WHAT IS BEING ASKED
Take the material below and reproduce, word for word, only the lines from the line with "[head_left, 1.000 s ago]" through the line with "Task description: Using".

GIVEN ENTRIES
━━━━━━━━━━━━━━━━━━━━━━━━━━━━━━

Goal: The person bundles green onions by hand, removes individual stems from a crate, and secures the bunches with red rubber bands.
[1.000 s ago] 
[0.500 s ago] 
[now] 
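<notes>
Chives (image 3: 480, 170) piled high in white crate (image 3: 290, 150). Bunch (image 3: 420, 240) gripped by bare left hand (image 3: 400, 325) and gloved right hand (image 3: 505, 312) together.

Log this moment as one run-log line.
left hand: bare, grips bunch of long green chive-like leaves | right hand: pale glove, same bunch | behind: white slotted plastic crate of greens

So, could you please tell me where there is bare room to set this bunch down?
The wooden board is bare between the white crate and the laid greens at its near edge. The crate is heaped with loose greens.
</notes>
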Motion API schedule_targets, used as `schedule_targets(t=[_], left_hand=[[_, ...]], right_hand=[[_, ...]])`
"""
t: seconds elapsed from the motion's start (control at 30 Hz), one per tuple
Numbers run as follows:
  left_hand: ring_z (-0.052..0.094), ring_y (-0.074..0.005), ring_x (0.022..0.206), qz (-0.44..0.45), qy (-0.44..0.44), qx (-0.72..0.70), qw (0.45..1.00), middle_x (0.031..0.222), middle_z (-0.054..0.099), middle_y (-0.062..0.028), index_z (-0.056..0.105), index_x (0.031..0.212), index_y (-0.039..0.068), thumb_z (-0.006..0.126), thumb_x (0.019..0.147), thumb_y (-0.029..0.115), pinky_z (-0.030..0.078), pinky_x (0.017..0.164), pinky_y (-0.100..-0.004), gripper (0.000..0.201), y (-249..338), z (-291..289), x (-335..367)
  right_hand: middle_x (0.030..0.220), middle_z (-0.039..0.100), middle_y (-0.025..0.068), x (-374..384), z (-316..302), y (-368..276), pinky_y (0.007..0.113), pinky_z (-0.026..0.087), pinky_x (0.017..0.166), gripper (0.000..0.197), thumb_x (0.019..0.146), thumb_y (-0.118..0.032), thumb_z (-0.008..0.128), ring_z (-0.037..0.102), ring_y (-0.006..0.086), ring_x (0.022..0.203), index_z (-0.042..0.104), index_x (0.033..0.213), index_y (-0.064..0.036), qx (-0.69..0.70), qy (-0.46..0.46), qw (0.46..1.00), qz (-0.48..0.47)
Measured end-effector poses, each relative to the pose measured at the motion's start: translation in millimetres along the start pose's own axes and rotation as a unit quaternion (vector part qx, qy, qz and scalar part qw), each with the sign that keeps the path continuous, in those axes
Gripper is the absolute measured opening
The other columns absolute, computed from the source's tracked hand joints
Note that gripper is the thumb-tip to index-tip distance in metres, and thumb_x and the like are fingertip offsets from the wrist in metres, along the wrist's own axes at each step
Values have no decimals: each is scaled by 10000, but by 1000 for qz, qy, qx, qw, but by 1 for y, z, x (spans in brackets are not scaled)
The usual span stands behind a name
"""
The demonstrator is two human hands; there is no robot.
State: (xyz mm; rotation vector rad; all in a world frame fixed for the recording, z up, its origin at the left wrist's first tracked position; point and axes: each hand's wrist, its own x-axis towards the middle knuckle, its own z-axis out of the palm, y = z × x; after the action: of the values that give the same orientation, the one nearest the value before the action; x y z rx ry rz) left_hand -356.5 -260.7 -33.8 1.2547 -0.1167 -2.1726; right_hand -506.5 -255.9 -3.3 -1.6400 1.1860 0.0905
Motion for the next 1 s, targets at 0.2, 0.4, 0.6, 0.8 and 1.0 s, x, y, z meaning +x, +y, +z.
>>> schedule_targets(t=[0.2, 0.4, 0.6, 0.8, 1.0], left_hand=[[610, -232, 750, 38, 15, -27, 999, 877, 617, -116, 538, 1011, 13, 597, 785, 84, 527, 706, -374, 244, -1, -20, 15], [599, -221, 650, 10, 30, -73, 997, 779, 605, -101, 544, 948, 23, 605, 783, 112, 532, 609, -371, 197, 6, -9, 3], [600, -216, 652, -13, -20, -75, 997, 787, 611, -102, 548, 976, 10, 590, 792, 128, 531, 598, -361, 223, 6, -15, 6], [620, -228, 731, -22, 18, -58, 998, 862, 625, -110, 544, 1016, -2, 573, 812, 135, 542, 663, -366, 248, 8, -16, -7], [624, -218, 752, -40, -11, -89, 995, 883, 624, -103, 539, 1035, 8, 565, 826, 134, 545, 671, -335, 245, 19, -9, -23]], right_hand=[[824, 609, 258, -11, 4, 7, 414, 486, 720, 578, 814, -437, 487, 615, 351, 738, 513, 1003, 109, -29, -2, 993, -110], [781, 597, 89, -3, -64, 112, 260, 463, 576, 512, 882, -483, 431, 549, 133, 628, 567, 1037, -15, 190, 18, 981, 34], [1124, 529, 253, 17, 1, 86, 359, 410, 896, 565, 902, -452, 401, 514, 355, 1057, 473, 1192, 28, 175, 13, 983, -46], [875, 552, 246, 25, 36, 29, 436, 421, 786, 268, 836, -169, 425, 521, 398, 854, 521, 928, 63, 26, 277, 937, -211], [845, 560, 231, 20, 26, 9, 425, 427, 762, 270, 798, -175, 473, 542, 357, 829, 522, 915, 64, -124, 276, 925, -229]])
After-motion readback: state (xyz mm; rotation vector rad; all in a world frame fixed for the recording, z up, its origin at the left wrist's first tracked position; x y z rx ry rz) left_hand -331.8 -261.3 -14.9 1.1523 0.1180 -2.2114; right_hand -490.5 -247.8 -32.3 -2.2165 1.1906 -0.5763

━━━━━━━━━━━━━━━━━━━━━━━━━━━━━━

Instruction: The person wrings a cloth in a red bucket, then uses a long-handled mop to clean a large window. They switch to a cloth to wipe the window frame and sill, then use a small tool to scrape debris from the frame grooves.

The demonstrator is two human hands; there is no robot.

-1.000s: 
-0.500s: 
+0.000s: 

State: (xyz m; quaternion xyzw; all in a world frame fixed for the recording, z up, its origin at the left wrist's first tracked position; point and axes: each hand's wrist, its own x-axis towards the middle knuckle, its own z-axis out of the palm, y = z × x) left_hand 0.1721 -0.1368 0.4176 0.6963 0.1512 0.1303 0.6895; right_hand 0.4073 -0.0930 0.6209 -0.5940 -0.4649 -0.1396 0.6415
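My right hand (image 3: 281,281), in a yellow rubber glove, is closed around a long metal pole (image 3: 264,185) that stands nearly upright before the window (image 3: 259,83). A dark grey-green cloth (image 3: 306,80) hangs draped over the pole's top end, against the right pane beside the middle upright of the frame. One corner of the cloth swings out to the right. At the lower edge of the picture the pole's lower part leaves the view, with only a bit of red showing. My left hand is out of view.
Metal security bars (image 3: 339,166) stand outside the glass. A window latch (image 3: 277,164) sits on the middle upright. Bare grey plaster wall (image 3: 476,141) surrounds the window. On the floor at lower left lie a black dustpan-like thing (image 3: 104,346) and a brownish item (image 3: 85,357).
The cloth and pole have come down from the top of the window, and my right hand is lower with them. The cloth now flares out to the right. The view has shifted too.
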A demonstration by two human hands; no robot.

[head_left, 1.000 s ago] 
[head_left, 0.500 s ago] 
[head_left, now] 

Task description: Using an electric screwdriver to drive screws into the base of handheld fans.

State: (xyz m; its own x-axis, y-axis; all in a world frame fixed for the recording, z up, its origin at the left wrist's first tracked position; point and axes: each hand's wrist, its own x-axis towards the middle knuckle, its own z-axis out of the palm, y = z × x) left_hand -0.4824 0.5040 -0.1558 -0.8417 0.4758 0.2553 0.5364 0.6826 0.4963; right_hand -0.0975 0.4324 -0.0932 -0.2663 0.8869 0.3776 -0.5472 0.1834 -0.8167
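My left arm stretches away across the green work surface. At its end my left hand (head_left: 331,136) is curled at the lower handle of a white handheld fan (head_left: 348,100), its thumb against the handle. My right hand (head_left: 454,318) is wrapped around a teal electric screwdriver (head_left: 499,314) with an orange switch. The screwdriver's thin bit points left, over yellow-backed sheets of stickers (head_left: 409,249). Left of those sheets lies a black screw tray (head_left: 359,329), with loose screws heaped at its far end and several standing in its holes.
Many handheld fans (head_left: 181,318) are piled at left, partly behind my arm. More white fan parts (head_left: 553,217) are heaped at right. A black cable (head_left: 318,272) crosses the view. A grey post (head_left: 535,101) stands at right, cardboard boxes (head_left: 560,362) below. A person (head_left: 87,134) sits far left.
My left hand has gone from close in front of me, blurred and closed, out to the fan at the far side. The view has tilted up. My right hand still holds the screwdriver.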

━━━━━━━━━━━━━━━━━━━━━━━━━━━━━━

RESULT OF THE TASK
[head_left, 1.000 s ago] 
[head_left, 0.500 s ago] 
[head_left, now] 

Task description: Using an electric screwdriver to drive screws into the base of handheld fans.

No more work is needed for this exercise.